Abstract
Aims/hypothesis
The aim of this work was to evaluate whether the association of prediabetes with dementia is explained by the intervening onset of diabetes.
Methods
Among participants of the Atherosclerosis Risk in Communities (ARIC) study we defined baseline prediabetes as HbA1c 39–46 mmol/mol (5.7–6.4%) and subsequent incident diabetes as a self-reported physician diagnosis or use of diabetes medication. Incident dementia was ascertained via active surveillance and adjudicated. We quantified the association of prediabetes with dementia risk before and after accounting for the subsequent development of diabetes among ARIC participants without diabetes at baseline (1990–1992; participants aged 46–70 years). We also evaluated whether age at diabetes diagnosis modified the risk of dementia.
Results
Among 11,656 participants without diabetes at baseline, 2330 (20.0%) had prediabetes.

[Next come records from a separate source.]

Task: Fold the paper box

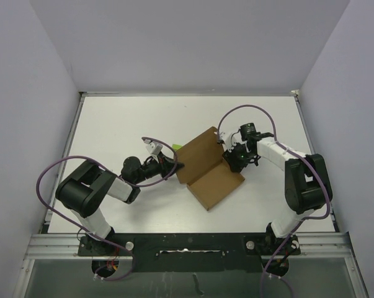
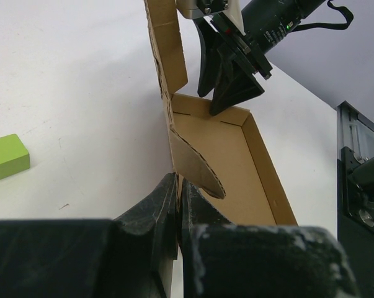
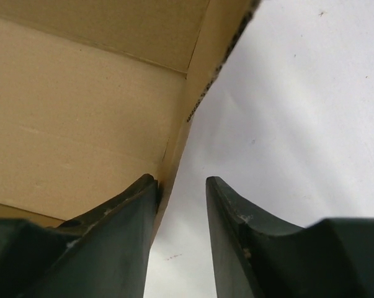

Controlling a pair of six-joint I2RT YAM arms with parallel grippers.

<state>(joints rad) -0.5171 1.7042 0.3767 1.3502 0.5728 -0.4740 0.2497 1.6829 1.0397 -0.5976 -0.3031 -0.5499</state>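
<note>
Box (image 3: 81, 112): running off the right wrist view's top and left edges.
Block (image 2: 4, 158): being cropped by the left wrist view's left edge; from above, showing only as a sliver.
Right arm (image 2: 280, 18): being cut by the left wrist view's top edge.

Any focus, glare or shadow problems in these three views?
Top external: even diffuse light, only soft shadows beside the paper box, no glare. Left wrist: the left gripper's fingers are blurred up close, the box beyond is sharp. Right wrist: the box wall is soft at close range, the white table bright but not blown out.
</note>
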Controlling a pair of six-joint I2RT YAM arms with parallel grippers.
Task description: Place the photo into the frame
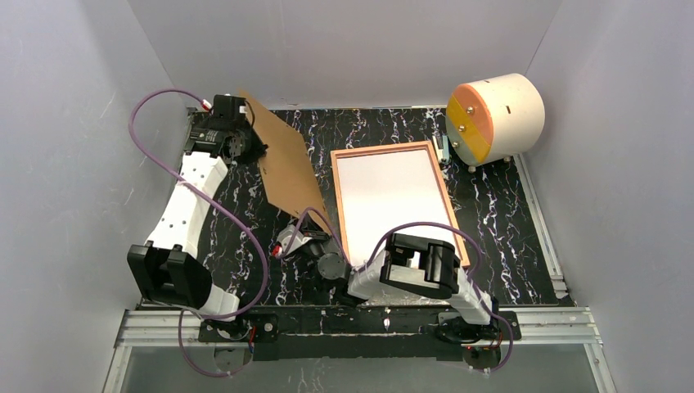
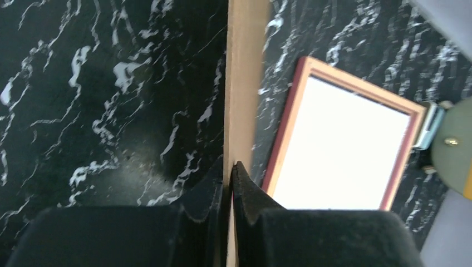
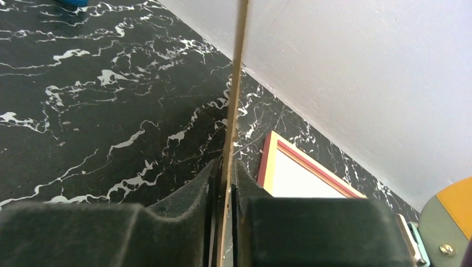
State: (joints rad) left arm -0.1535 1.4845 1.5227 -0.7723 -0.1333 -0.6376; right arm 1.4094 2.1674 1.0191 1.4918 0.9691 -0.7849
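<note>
The frame (image 1: pixel 338 205) lies flat at the table's middle, its wood-brown rim up with a pink edge. A white sheet, the photo's plain back (image 1: pixel 393 201), fills it. The printed side is hidden. Both grippers hold the flat brown backing board (image 1: pixel 286 164) on edge, left of the frame. My left gripper (image 1: pixel 245 146) is shut on its far corner and my right gripper (image 1: pixel 304 237) on its near end. In the left wrist view the gripper (image 2: pixel 230 167) pinches the board (image 2: pixel 242 83), with the frame (image 2: pixel 289 128) to the right. In the right wrist view the gripper (image 3: pixel 224 167) pinches the board (image 3: pixel 236 83).
A cream cylinder with an orange face (image 1: pixel 495 119) stands at the back right. A small teal object (image 1: pixel 444 151) sits between it and the frame's far corner. White walls close in the black marbled table (image 1: pixel 507 221) on three sides.
</note>
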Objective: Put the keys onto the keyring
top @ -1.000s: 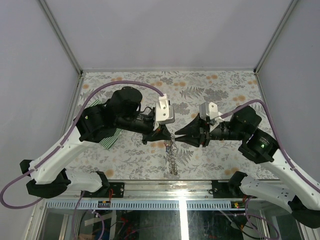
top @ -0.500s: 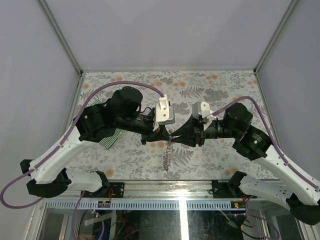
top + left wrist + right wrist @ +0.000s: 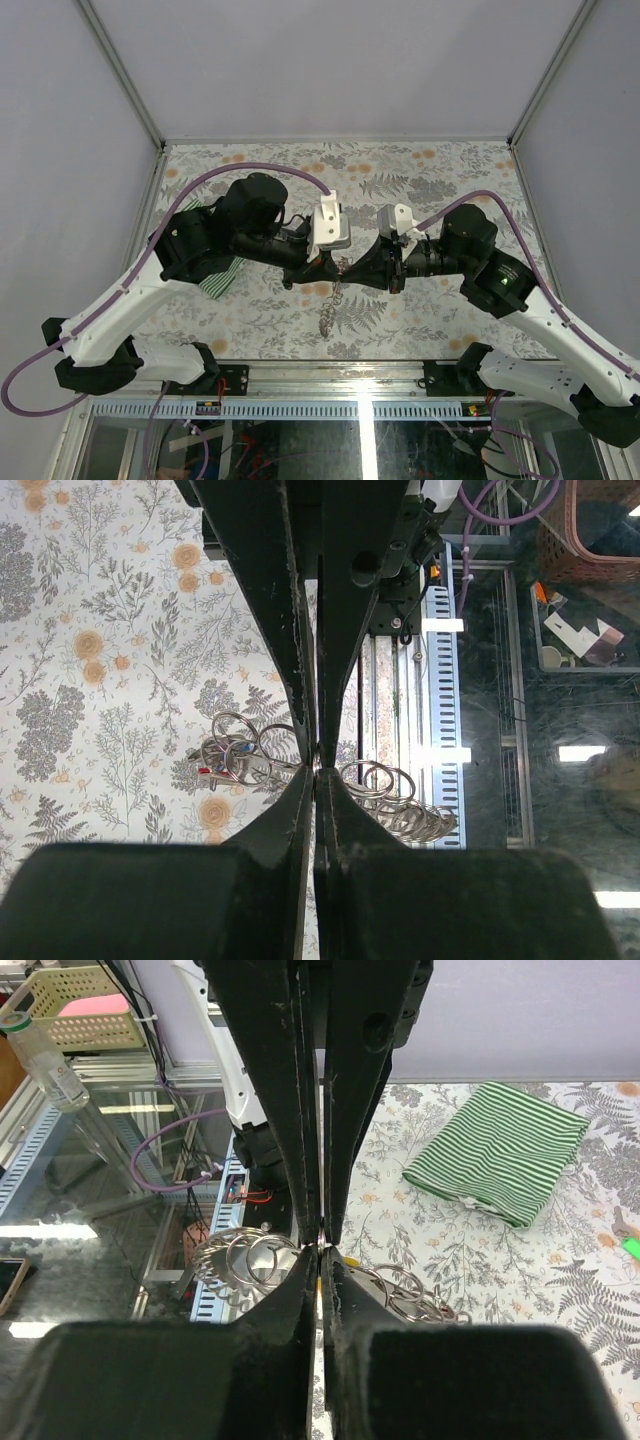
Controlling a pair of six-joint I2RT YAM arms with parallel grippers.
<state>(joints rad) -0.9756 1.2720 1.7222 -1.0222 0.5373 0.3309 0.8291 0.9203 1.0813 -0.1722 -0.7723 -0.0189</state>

Before accounting for incident diabetes, prediabetes was significantly associated with the risk of dementia (HR 1.12 [95% CI 1.01, 1.24]). After accounting for incident diabetes, the association was attenuated and non-significant (HR 1.05 [95% CI 0.94, 1.16]). Earlier age of onset of diabetes had the strongest association with dementia: HR 2.92 (95% CI 2.06, 4.14) for onset before 60 years; HR 1.73 (95% CI 1.47, 2.04) for onset at 60–69 years; and HR 1.23 (95% CI 1.08, 1.40) for onset at 70–79 years.
Conclusions/interpretation
Prediabetes is associated with dementia risk but this risk is explained by the subsequent development of diabetes. Earlier age of onset of diabetes substantially increases dementia risk. Preventing or delaying progression of prediabetes to diabetes will reduce dementia burden.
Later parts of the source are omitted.